§ WHAT YOU HAVE TO DO:
Start to finish, copy the data exactly.

MATERIAL SUPPLIED: Begin

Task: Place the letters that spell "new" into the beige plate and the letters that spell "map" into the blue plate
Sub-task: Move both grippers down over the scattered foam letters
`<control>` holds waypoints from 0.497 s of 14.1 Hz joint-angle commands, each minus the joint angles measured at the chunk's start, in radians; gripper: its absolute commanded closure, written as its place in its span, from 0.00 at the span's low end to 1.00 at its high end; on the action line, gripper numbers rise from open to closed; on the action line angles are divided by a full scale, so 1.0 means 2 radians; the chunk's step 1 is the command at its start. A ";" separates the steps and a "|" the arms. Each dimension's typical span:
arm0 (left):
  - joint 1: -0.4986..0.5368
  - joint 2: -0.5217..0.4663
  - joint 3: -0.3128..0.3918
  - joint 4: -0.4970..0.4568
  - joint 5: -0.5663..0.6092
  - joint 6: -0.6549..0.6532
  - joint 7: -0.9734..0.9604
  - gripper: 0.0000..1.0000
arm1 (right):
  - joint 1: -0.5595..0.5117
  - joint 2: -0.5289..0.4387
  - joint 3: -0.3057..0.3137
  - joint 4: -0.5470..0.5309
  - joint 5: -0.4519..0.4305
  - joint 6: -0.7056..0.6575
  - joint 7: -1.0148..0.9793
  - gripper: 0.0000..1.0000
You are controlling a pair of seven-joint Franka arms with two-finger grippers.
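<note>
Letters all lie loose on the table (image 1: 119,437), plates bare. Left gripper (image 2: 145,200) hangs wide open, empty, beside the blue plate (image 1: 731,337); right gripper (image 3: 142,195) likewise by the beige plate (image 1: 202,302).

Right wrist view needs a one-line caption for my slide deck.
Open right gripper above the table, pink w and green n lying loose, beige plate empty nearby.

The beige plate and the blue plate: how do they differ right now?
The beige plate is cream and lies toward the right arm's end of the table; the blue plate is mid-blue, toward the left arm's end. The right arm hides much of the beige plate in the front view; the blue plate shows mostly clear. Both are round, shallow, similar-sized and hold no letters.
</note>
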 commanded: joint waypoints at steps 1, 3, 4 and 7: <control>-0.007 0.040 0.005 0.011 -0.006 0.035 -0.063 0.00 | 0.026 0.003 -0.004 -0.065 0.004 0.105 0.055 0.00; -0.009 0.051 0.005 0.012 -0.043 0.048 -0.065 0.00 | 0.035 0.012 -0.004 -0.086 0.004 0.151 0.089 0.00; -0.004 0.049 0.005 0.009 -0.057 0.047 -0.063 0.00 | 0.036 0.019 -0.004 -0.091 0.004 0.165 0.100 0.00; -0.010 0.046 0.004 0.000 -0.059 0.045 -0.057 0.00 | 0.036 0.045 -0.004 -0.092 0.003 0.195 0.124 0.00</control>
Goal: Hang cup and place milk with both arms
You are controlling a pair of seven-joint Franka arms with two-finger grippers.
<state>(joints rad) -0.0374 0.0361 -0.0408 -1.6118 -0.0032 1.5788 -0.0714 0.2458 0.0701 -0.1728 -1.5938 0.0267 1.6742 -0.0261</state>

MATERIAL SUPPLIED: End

§ SOLUTION:
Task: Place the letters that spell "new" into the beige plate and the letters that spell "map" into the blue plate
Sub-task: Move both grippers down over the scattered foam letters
`<control>` holds waypoints from 0.497 s of 14.1 Hz joint-angle commands, each minus the joint angles measured at the chunk's start, in radians; gripper: its absolute commanded closure, written as its place in its span, from 0.00 at the span's low end to 1.00 at its high end; on the action line, gripper numbers rise from open to closed; on the action line angles are divided by a full scale, so 1.0 means 2 radians; the chunk's step 1 is the command at its start. A ";" separates the steps and a "|" the arms. Each dimension's typical span:
arm0 (left):
  - joint 1: -0.4986..0.5368
  - joint 2: -0.5217..0.4663
  - joint 3: -0.3128..0.3918
  - joint 4: -0.4970..0.4568
  - joint 5: -0.5663..0.6092
  - joint 6: -0.6549..0.6532
  - joint 7: -0.9734..0.9604
  - gripper: 0.0000..1.0000
arm1 (right):
  - joint 1: -0.5595..0.5117
  - joint 2: -0.5289..0.4387
  - joint 3: -0.3057..0.3137
  - joint 4: -0.5470..0.5309
  - joint 5: -0.4519..0.4305
  - joint 6: -0.7056..0.6575
  - joint 7: -1.0148..0.9793
  - gripper: 0.0000..1.0000
You are controlling a pair of seven-joint Franka arms with two-finger grippers.
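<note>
Letters all lie loose on the table (image 1: 119,437), plates bare. Left gripper (image 2: 145,200) hangs wide open, empty, beside the blue plate (image 1: 731,337); right gripper (image 3: 142,195) likewise by the beige plate (image 1: 202,302).

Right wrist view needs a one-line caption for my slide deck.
Open right gripper above the table, pink w and green n lying loose, beige plate empty nearby.

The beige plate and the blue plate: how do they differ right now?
The beige plate is cream and lies toward the right arm's end of the table; the blue plate is mid-blue, toward the left arm's end. The right arm hides much of the beige plate in the front view; the blue plate shows mostly clear. Both are round, shallow, similar-sized and hold no letters.
</note>
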 commanded: joint waypoints at steps 1, 3, 4 and 7: <control>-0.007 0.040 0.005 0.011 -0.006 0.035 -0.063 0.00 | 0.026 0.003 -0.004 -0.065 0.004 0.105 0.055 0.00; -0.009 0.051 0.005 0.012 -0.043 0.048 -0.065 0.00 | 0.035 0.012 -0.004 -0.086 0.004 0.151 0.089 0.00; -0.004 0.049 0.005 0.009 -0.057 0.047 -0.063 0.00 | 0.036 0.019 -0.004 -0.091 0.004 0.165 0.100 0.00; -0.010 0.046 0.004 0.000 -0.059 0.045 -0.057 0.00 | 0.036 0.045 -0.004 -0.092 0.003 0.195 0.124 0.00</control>
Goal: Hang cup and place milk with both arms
You are controlling a pair of seven-joint Franka arms with two-finger grippers.
<state>(joints rad) -0.0374 0.0361 -0.0408 -1.6118 -0.0032 1.5788 -0.0714 0.2458 0.0701 -0.1728 -1.5938 0.0267 1.6742 -0.0261</state>

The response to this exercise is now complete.